Re-deriving the captions
The captions are a pure function of data/scores + a baseline + a template. Nothing else.
# reproduce the shipped captions exactly
python derive_captions.py --scores data/scores --out /tmp/again
# the same clips against the previously published (out-of-domain) baseline
python derive_captions.py --scores data/scores --out /tmp/emolia \
--baseline captioner/baseline_stats_emolia.json
CPU only, stdlib + pyarrow, no audio, no model download. provenance.json and each caption
parquet's caption_provenance metadata record the baseline hash and captioner commit, so a
regenerated set is always distinguishable from the shipped one.
To vary the wording instead of the baseline — 11 surface templates, synonym rotation, dim
shuffling, all from the same stored scores — see augment.py in the captioner repo. That is the
intended use for training-time text augmentation: score once, caption many times.
Numbers
| utterances | 1,494,503 |
| audio | 796 GiB, 11,840 h, 48 kHz mono MP3 @ 160 kbps |
| mean clip length | 28.5 s |
| sentences | 6,284,328 (scored: 4,588,699, 73.0 %) |
| burst spans in | 5,401,483 |
| dropped, under 200 ms | 3,347,356 (62.0 %) |
| dropped, unusable timestamp | 0 |
| revalidated by the classifier | 2,054,127 |
vetoed, p(no_burst) ≥ 0.5 |
1,019 (0.05 % of revalidated) |
| kept | 2,053,108 (38.0 % of the input spans) |
Burst duration (all input spans): p10 0.02 s · p25 0.08 s · p50 0.16 s · p75 0.26 s · p90 0.36 s.

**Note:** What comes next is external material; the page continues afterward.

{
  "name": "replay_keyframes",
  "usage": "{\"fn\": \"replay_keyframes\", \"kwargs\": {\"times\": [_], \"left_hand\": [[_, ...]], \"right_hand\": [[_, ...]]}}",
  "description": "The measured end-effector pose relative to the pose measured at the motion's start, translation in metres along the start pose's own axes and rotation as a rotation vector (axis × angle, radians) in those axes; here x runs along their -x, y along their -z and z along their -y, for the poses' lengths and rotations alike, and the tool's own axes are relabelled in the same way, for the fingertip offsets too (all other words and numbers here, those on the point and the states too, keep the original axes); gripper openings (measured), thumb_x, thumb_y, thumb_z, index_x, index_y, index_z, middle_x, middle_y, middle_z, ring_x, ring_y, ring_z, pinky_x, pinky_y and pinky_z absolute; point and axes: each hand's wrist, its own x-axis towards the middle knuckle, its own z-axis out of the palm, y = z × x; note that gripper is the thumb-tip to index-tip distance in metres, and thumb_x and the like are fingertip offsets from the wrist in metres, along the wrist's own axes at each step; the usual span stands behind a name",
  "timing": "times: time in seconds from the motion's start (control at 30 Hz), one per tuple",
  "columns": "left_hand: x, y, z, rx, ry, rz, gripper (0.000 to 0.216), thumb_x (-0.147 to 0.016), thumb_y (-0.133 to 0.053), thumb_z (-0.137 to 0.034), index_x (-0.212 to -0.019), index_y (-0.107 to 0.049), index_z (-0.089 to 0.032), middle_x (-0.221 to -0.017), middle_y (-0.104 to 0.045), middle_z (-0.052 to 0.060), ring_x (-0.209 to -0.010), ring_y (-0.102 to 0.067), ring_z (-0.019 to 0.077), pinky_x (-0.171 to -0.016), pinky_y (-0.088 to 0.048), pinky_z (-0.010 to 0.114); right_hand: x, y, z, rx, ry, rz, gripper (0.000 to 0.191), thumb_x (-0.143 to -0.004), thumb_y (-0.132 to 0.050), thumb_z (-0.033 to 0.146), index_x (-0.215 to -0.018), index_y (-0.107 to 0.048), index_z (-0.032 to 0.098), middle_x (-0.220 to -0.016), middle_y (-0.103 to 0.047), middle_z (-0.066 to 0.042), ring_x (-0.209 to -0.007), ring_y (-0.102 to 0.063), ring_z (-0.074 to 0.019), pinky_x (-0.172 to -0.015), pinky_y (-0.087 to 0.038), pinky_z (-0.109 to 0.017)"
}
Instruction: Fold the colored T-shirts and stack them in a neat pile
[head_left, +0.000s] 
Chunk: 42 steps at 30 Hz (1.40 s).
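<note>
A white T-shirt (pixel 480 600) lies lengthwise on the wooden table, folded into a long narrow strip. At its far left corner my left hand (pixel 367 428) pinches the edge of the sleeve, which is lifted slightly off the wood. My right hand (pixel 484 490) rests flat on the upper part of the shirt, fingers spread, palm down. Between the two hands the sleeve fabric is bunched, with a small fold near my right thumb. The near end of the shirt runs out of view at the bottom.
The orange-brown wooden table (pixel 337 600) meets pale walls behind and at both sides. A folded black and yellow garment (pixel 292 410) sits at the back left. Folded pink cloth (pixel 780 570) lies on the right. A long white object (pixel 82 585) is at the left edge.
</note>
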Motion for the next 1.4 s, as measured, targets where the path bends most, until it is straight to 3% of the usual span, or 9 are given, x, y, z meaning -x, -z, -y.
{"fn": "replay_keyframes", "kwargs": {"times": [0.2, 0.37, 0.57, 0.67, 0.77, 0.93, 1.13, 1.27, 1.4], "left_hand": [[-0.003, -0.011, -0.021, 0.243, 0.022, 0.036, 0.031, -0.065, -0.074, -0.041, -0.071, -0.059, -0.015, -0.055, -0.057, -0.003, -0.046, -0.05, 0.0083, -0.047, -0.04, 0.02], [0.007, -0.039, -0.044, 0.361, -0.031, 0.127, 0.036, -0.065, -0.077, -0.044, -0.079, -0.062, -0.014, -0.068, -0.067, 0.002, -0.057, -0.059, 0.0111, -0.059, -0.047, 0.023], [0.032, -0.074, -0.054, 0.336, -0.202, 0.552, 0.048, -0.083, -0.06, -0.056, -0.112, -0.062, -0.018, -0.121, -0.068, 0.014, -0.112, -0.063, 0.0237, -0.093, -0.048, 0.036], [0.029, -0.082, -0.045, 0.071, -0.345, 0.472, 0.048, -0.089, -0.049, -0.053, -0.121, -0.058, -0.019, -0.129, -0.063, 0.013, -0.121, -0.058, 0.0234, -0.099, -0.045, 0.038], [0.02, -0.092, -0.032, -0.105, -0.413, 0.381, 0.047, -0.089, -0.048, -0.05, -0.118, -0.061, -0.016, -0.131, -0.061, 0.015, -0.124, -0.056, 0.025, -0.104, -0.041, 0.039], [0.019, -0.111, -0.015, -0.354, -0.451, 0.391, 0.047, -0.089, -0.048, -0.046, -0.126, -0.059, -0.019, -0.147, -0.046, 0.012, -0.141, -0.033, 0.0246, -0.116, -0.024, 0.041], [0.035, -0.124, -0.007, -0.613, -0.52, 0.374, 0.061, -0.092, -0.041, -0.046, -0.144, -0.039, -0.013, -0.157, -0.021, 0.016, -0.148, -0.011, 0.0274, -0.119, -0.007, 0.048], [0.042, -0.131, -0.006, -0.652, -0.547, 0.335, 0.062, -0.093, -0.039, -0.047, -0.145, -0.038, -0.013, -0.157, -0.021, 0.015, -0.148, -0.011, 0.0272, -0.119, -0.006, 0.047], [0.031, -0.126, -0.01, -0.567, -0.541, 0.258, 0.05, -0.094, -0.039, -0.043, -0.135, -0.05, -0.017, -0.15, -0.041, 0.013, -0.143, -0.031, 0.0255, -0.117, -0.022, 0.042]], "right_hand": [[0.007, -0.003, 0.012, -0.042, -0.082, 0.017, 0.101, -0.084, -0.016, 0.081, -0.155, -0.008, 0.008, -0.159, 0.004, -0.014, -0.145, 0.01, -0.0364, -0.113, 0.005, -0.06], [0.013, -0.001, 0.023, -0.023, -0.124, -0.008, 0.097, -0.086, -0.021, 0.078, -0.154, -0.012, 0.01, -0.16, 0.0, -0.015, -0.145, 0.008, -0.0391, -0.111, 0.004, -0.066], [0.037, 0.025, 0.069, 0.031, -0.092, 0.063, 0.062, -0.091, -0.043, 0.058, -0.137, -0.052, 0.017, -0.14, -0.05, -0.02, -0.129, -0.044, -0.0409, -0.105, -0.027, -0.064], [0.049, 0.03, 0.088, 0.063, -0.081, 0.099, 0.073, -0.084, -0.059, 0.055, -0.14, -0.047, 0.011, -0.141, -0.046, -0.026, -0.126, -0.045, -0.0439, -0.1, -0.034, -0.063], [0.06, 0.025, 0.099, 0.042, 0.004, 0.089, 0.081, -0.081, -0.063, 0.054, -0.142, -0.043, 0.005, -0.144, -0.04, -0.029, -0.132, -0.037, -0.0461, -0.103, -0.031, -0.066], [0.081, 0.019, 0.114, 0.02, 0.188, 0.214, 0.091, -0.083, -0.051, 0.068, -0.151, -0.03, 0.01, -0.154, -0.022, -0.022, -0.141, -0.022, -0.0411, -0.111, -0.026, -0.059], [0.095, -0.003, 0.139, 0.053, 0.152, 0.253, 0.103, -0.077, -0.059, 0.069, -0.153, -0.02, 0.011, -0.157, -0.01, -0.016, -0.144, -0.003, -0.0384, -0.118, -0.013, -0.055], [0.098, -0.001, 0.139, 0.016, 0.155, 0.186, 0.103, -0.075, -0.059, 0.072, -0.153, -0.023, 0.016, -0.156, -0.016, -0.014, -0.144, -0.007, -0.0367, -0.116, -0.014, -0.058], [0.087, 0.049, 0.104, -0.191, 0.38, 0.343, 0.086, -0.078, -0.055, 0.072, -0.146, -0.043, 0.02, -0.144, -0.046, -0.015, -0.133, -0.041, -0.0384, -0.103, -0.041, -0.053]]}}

Say this plainly: the 200 ms floor removed 3,347,356 of 5,401,483 spans, and the median
input span is 0.16 s — shorter than the floor. The cut therefore does not trim a tail, it
goes through the middle of the distribution, and the shipped burst set is biased towards longer
bursts. Short events — clicks, lip smacks, quick breaths, single-frame hesitations — are
systematically absent from transcripts and captions. They are all still in data/bursts with
drop_reason = "under_200ms" if you want them back, but they were never classified, so recovering
them means re-running the classifier on those spans.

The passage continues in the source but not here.